DL Sviluppo: C’è chi dice “no”

Tra mille commenti positivi, si alza qualche protesta per alcuni contenuti del decreto approvato dal Consiglio dei ministri. Dito puntato contro la sanatoria delle trivellazioni ...

Siamo sicuri che equiparare i bonus fiscali concessi alle ristrutturazioni edilizie con quelli previsti per gli interventi per il risparmio energetico sia una mossa saggia? Un coro di critiche positive e osannanti ha accompagnato la presentazione del decreto legge approvato ieri dal Consiglio dei Ministri. Qualcuno però ha avuto il coraggio di uscire dal coro, sollevando la questione dell’opportunità di innalzare di 14 punti (dal 36 al 50%) gli incentivi spettanti a chi ristruttura casa e di ridurre di 5 punti (dal 55% al 50%) gli aiuti a chi invece si preoccupa di ridurre i consumi di energia della propria abitazione.

“In un Paese come l’Italia in cui l’attenzione per l’edilizia di qualità è ancor a una goccia nell’oceano di cemento che spesso deturpa i nostri territori questa equiparazione è a tutti gli effetti una scelta negativa” denuncia Andrea Masullo, esperto di Sostenibilità ambientale e presidente del Comitato Scientifico della Greenaccord Onlus, associazione riunita a Trento, insieme a decine di giornalisti per il IX Forum dell’Informazione cattolica per la Salvaguardia ambientale (www.greenaccord.org).

È una scelta che rappresenta un pericoloso passaggio dalla qualità alla quantità. Esattamente il contrario – spiega Masullo – di ciò che in un periodo di crisi una politica industriale dovrebbe fare per aprire nuove prospettive di sviluppo duraturo e sostenibile. Ci preoccupa questo approccio perché dimostra di voler far riprendere i consumi senza alcun riferimento qualitativo. Dobbiamo invece chiederci: quali consumi è giusto rilanciare? Quali disincentivare?”.

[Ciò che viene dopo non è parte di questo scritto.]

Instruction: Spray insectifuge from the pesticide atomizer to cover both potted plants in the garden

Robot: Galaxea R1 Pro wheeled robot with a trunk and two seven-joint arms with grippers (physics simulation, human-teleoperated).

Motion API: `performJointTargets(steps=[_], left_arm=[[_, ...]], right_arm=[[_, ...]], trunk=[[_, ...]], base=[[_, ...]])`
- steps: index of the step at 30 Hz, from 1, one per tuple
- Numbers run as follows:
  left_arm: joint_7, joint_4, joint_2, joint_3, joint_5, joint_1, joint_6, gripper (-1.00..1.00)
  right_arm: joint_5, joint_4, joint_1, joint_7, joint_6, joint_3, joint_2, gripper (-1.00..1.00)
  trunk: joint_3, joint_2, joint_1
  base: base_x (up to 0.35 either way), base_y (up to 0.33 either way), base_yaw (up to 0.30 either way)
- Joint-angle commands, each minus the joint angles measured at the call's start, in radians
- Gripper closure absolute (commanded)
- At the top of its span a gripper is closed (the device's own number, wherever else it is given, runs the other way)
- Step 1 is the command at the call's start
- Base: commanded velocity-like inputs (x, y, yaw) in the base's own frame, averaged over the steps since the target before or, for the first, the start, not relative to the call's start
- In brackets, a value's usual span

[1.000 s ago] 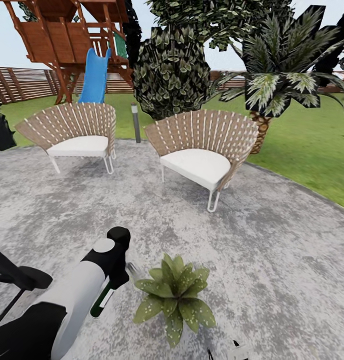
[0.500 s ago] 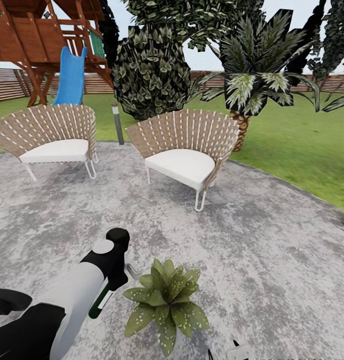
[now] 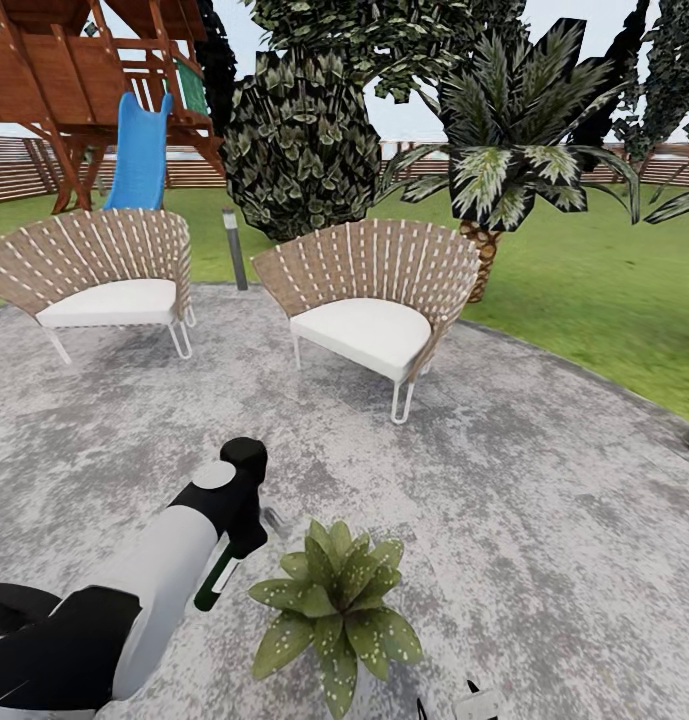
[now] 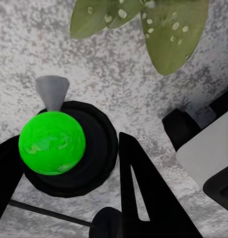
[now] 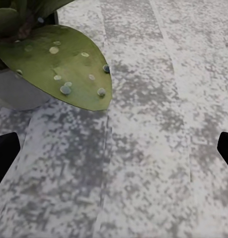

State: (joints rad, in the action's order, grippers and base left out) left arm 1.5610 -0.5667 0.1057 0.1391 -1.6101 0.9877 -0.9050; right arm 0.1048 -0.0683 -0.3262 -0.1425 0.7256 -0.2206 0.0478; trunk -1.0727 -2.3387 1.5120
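Mottled-grey paving of the round patio (image 3: 544,520) is being shown across most of the head view, with green lawn (image 3: 604,290) bordering it at the right and behind. A brown slat fence (image 3: 24,165) is being seen at the back, along with a wooden playhouse (image 3: 54,70) and its blue slide (image 3: 139,155). Two woven chairs with white cushions are being counted on the patio: one at left (image 3: 109,275), one near centre (image 3: 369,295). A short lamp post (image 3: 231,248) is standing between them. A scaly-trunked palm (image 3: 504,170) and a dense dark bush (image 3: 299,145) are standing behind the chairs.

One potted plant (image 3: 336,605) is being seen, standing on the paving; its grey pot (image 5: 19,91) is being shown in the right wrist view under spotted green leaves.

The pesticide atomizer (image 3: 220,572) is being held by the left gripper (image 3: 242,520), just beside the plant's leaves, dark body hanging down and its pale nozzle pointing toward the plant. The left jaws are being kept pinched on the bottle.

The right gripper (image 5: 114,148) is being held low over the paving near the pot, jaws spread wide, fingertips (image 5: 4,153) at the frame edges.
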Motion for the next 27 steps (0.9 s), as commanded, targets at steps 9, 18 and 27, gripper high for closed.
performJointTargets(steps=[9, 18, 27], left_arm=[[0.010, 0.001, -0.013, -0.004, -0.008, -0.014, -0.008, 1.00], [0.010, 0.001, -0.020, -0.004, -0.008, -0.015, -0.009, 1.00], [0.010, 0.004, -0.020, -0.006, -0.005, -0.019, -0.009, 1.00]], right_arm=[[0.010, 0.001, -0.001, -0.009, 0.001, -0.002, 0.000, -1.00], [0.011, 0.001, -0.001, -0.010, 0.001, -0.002, 0.000, -1.00], [0.010, 0.001, -0.001, -0.010, 0.002, -0.002, 0.000, -1.00]], trunk=[[-0.001, 0.000, 0.000], [-0.001, 0.000, 0.000], [-0.001, 0.000, 0.000]], base=[[0.000, 0.000, -0.033], [0.000, 0.000, -0.246], [0.075, 0.072, -0.034]])
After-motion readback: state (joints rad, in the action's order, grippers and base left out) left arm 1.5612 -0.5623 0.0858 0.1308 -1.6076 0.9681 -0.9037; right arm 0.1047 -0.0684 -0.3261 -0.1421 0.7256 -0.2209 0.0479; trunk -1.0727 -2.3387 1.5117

Sulla stessa linea, i senatori Ecodem del partito Democratico Francesco Ferrante e Roberto Della Seta. “Troviamo paradossale – osservano in una nota – che il ministro Passera preveda incentivi per le assunzioni dei giovani nel settore delle rinnovabili, ma al tempo stesso operi per disincentivare lo sviluppo del comparto. La rimodulazione degli incentivi per l’edilizia è uno dei capitoli più negativi del decreto. Il risultato sarà desolante: invece di spingere l’ammodernamento del nostro patrimonio abitativo, si sceglie la vecchia strada delle sovvenzioni a pioggia”.

Della Seta e Ferrante puntano il dito anche contro la sanatoria per le trivellazioni in mare, progettate da alcune compagnie petrolifere in prossimità di parchi e aree  marine protette: “Un baratto – spiegano – tra qualche barile di petrolio e il turismo delle nostre coste. Un baratto a perdere. Sul piano ambientale e su quelli economici e occupazionali”.